Source data
○ ○ ○
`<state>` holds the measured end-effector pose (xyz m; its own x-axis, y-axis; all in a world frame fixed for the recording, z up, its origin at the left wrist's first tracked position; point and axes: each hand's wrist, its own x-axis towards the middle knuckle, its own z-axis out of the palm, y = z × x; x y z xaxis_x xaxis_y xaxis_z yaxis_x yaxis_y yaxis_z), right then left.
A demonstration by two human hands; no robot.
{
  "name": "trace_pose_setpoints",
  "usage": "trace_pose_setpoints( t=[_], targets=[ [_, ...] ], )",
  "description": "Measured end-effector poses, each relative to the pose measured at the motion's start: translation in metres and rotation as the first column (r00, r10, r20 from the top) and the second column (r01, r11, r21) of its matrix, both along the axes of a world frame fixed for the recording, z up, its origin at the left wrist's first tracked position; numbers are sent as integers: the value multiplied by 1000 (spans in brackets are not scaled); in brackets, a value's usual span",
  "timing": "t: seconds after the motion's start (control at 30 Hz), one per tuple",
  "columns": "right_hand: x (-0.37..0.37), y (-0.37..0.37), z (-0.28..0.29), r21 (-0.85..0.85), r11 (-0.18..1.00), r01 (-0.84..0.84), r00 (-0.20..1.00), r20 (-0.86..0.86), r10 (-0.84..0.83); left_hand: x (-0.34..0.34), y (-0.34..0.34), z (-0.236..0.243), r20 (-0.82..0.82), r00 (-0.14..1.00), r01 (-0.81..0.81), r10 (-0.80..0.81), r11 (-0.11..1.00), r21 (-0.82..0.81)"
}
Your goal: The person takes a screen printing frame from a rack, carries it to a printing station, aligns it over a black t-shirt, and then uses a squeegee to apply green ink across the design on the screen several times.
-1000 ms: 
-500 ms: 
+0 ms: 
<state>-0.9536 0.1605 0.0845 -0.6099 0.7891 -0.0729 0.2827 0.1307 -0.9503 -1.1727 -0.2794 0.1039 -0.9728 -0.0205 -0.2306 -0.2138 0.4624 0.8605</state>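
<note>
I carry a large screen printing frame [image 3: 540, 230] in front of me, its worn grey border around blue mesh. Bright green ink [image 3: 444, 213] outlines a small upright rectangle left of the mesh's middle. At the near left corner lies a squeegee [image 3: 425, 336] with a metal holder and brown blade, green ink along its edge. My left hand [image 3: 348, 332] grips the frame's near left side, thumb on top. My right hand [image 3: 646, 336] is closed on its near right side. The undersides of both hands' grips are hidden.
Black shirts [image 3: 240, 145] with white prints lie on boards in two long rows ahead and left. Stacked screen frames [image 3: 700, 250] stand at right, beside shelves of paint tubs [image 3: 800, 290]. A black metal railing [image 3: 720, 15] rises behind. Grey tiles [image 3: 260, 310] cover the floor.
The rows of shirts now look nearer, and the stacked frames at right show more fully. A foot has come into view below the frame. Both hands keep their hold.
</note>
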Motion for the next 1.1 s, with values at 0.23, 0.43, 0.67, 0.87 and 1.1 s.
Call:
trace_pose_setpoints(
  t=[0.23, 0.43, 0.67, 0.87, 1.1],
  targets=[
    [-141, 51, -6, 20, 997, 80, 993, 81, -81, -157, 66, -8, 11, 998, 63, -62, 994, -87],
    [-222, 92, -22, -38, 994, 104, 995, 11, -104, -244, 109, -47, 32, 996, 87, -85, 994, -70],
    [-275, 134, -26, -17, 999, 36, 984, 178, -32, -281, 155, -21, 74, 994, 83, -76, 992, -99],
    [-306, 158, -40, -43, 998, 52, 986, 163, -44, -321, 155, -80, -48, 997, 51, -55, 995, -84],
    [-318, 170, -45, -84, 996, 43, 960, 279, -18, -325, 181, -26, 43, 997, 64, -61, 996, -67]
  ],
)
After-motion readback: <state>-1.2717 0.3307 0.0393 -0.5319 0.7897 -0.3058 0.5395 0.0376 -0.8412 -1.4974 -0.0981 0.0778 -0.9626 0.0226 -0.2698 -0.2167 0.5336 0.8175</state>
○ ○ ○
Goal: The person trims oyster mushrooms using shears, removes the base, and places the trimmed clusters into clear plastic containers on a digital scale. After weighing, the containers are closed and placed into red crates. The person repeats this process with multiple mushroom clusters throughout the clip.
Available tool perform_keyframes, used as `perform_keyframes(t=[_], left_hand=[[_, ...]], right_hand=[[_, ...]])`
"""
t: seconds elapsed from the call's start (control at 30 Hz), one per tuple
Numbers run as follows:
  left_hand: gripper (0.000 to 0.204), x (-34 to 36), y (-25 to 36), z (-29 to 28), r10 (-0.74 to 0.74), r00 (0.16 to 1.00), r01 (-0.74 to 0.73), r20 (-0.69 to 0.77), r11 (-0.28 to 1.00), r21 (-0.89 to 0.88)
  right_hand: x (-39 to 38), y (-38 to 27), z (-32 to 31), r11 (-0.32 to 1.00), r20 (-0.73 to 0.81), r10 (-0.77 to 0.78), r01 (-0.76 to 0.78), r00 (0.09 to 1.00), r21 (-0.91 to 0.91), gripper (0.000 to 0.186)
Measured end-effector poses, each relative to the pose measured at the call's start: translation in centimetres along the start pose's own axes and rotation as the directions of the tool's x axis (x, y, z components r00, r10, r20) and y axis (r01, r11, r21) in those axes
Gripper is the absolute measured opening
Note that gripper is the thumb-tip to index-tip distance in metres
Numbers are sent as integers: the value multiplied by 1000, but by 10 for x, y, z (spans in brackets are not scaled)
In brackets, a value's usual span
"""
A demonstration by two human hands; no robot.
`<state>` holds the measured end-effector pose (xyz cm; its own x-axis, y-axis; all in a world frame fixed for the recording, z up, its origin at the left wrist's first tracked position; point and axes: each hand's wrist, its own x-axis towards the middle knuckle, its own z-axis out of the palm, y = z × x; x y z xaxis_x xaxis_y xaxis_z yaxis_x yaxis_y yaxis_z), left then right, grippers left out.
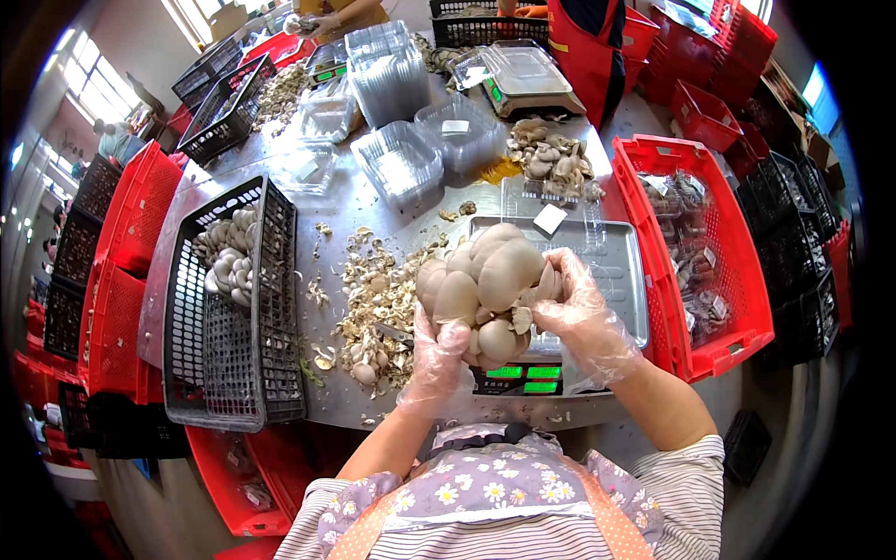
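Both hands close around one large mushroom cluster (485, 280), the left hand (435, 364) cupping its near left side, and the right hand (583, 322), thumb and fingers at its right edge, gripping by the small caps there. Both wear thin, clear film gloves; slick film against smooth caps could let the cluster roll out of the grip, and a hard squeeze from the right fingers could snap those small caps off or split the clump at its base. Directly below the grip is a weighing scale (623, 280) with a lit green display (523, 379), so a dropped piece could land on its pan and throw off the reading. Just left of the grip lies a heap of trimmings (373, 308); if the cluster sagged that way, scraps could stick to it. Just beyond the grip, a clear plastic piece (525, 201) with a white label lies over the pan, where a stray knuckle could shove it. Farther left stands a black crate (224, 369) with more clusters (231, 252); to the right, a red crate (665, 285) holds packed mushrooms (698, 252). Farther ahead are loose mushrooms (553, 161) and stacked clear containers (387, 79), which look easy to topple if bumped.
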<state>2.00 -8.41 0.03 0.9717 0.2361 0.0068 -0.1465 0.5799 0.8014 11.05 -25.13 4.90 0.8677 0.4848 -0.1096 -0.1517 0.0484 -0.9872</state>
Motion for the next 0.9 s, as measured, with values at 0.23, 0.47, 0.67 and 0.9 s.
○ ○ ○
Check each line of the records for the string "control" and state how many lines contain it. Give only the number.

2